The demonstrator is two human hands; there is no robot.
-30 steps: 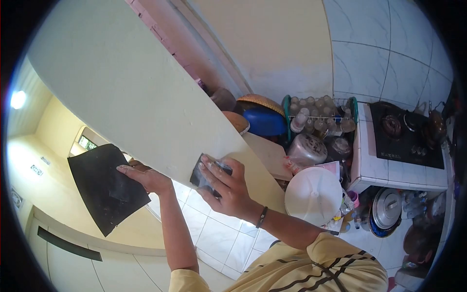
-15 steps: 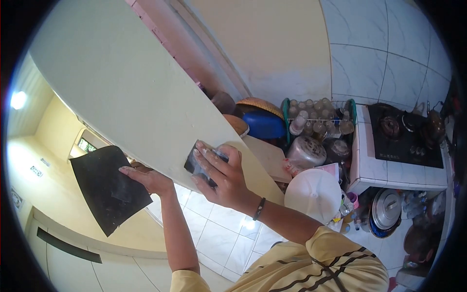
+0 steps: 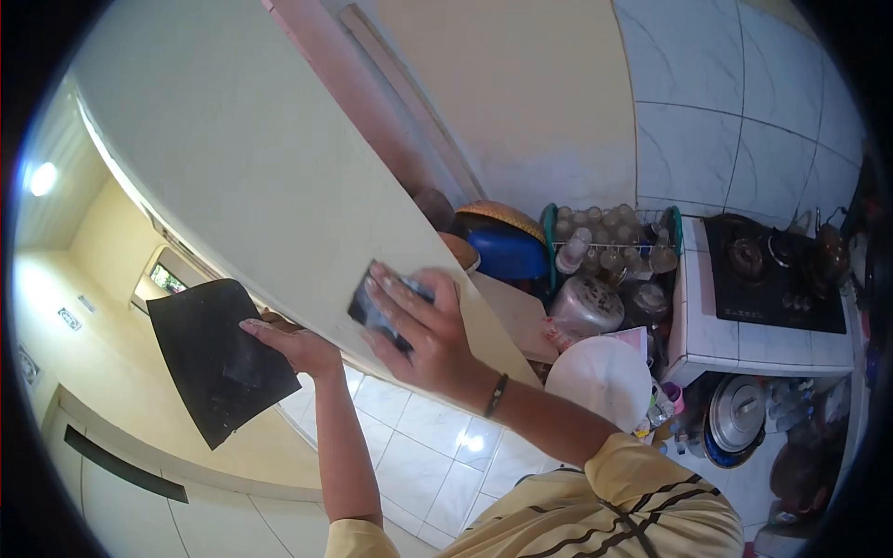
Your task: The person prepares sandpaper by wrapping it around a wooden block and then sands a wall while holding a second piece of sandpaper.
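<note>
My left hand pinches the right edge of a large black sandpaper sheet, thumb on its near face. The sheet hangs beside the edge of a tall, pale door panel, with light dusty marks on it. Flat against the lower part of that panel, my right hand presses a small piece of dark sandpaper under its fingers. White dust coats the fingertips of this hand, which is slightly blurred. A dark band circles the right wrist.
Right of the panel are a dish rack with glasses, a blue basin, a metal pot and a round white lid-like item. A black gas stove sits on a tiled counter. Below is white tiled floor.
The camera view has shifted slightly. My right hand and its sandpaper have slid a little across the panel. My left hand still holds the sheet, now slightly farther right in view.
</note>
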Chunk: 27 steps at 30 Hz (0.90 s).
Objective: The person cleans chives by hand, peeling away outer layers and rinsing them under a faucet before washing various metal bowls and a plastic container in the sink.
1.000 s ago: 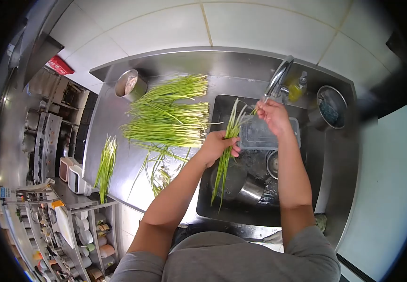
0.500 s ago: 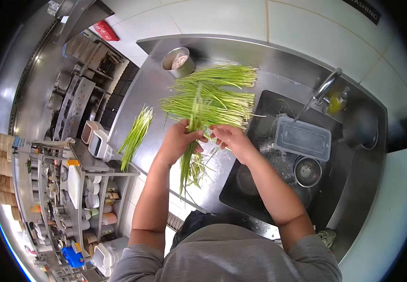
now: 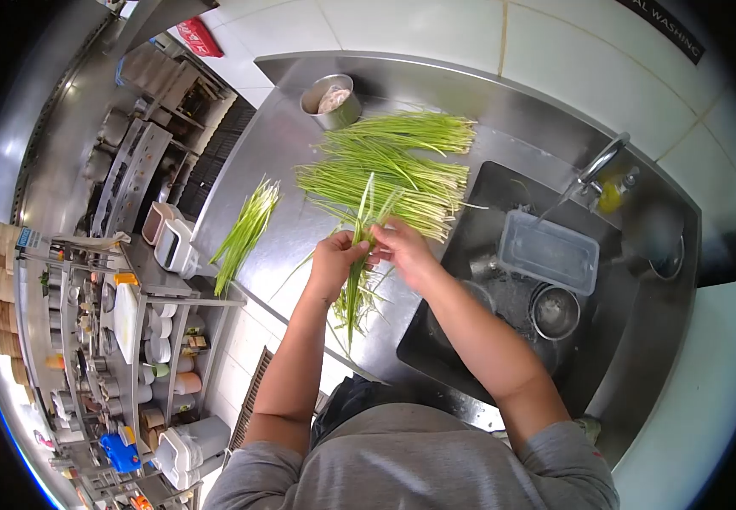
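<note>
My left hand point(image 3: 334, 263) is closed round a small bunch of thin spring onions point(image 3: 353, 297), whose green ends hang toward me. My right hand point(image 3: 406, 252) is at the upper part of the same bunch, its thumb and fingers pinched on the stems. Beyond both hands lies a large pile of spring onions point(image 3: 385, 174) on the steel counter point(image 3: 287, 161), pale ends toward the sink. A smaller sheaf of spring onions point(image 3: 247, 234) lies apart on the left. Loose trimmed leaves point(image 3: 369, 304) are scattered beneath my hands, partly hidden.
On the right is a dark sink point(image 3: 491, 191) holding a clear plastic container point(image 3: 551, 251) and a metal bowl point(image 3: 555, 312). A faucet point(image 3: 599, 161) runs above it. A metal canister point(image 3: 341, 110) stands at the back left. Shelving point(image 3: 164, 299) with dishes is at far left.
My right hand has moved left and closed on the stems; half a second ago it was apart from the bunch. The bunch's upper leaves now spread more. The view has shifted slightly.
</note>
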### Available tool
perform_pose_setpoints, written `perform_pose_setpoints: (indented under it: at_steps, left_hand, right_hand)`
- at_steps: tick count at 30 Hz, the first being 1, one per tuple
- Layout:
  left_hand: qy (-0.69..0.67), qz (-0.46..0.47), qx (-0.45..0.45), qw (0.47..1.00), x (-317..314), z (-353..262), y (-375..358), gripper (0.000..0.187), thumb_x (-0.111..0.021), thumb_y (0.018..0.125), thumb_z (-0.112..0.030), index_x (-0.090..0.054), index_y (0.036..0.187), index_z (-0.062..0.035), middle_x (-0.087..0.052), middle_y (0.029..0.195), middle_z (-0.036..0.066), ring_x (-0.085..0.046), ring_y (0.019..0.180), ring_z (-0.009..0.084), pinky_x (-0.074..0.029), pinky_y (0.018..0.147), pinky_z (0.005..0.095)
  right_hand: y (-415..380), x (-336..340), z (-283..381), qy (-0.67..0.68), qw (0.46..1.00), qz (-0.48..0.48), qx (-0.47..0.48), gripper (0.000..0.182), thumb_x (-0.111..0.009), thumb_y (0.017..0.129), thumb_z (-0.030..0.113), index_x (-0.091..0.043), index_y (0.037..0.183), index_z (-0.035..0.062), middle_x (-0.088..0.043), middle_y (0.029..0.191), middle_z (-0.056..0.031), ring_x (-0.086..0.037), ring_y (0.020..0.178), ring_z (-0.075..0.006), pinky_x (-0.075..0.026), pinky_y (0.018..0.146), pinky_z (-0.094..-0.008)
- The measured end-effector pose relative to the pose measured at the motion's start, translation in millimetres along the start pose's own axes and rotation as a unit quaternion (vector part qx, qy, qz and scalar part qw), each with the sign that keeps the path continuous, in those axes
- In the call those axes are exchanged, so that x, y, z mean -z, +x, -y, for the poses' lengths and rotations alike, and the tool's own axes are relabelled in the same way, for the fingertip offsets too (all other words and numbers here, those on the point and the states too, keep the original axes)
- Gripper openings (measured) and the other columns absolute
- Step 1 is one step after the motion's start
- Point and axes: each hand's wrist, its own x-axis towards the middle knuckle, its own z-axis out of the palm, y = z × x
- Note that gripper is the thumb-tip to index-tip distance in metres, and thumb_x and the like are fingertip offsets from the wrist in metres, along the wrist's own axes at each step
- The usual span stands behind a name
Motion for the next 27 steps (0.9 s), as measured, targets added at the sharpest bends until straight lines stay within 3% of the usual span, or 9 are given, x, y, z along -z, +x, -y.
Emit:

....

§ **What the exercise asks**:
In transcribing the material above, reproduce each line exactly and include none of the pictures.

§ **Solution for this exercise**:
The demonstrator is two human hands; there is no robot.
-30 steps: 
-15 steps: 
+0 steps: 
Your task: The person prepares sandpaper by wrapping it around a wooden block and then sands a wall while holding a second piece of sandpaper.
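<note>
My left hand pinches the right edge of a large black sandpaper sheet, thumb on its near face. The sheet hangs beside the edge of a tall, pale door panel, with light dusty marks on it. Flat against the lower part of that panel, my right hand presses a small piece of dark sandpaper under its fingers. White dust coats the fingertips of this hand, which is slightly blurred. A dark band circles the right wrist.
Right of the panel are a dish rack with glasses, a blue basin, a metal pot and a round white lid-like item. A black gas stove sits on a tiled counter. Below is white tiled floor.
The camera view has shifted slightly. My right hand and its sandpaper have slid a little across the panel. My left hand still holds the sheet, now slightly farther right in view.
</note>
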Chunk: 27 steps at 30 Hz (0.90 s).
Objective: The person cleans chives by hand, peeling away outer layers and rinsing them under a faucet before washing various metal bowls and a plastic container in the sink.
1.000 s ago: 
0.500 s ago: 
now: 
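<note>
My left hand point(image 3: 334, 263) is closed round a small bunch of thin spring onions point(image 3: 353, 297), whose green ends hang toward me. My right hand point(image 3: 406, 252) is at the upper part of the same bunch, its thumb and fingers pinched on the stems. Beyond both hands lies a large pile of spring onions point(image 3: 385, 174) on the steel counter point(image 3: 287, 161), pale ends toward the sink. A smaller sheaf of spring onions point(image 3: 247, 234) lies apart on the left. Loose trimmed leaves point(image 3: 369, 304) are scattered beneath my hands, partly hidden.
On the right is a dark sink point(image 3: 491, 191) holding a clear plastic container point(image 3: 551, 251) and a metal bowl point(image 3: 555, 312). A faucet point(image 3: 599, 161) runs above it. A metal canister point(image 3: 341, 110) stands at the back left. Shelving point(image 3: 164, 299) with dishes is at far left.
My right hand has moved left and closed on the stems; half a second ago it was apart from the bunch. The bunch's upper leaves now spread more. The view has shifted slightly.
</note>
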### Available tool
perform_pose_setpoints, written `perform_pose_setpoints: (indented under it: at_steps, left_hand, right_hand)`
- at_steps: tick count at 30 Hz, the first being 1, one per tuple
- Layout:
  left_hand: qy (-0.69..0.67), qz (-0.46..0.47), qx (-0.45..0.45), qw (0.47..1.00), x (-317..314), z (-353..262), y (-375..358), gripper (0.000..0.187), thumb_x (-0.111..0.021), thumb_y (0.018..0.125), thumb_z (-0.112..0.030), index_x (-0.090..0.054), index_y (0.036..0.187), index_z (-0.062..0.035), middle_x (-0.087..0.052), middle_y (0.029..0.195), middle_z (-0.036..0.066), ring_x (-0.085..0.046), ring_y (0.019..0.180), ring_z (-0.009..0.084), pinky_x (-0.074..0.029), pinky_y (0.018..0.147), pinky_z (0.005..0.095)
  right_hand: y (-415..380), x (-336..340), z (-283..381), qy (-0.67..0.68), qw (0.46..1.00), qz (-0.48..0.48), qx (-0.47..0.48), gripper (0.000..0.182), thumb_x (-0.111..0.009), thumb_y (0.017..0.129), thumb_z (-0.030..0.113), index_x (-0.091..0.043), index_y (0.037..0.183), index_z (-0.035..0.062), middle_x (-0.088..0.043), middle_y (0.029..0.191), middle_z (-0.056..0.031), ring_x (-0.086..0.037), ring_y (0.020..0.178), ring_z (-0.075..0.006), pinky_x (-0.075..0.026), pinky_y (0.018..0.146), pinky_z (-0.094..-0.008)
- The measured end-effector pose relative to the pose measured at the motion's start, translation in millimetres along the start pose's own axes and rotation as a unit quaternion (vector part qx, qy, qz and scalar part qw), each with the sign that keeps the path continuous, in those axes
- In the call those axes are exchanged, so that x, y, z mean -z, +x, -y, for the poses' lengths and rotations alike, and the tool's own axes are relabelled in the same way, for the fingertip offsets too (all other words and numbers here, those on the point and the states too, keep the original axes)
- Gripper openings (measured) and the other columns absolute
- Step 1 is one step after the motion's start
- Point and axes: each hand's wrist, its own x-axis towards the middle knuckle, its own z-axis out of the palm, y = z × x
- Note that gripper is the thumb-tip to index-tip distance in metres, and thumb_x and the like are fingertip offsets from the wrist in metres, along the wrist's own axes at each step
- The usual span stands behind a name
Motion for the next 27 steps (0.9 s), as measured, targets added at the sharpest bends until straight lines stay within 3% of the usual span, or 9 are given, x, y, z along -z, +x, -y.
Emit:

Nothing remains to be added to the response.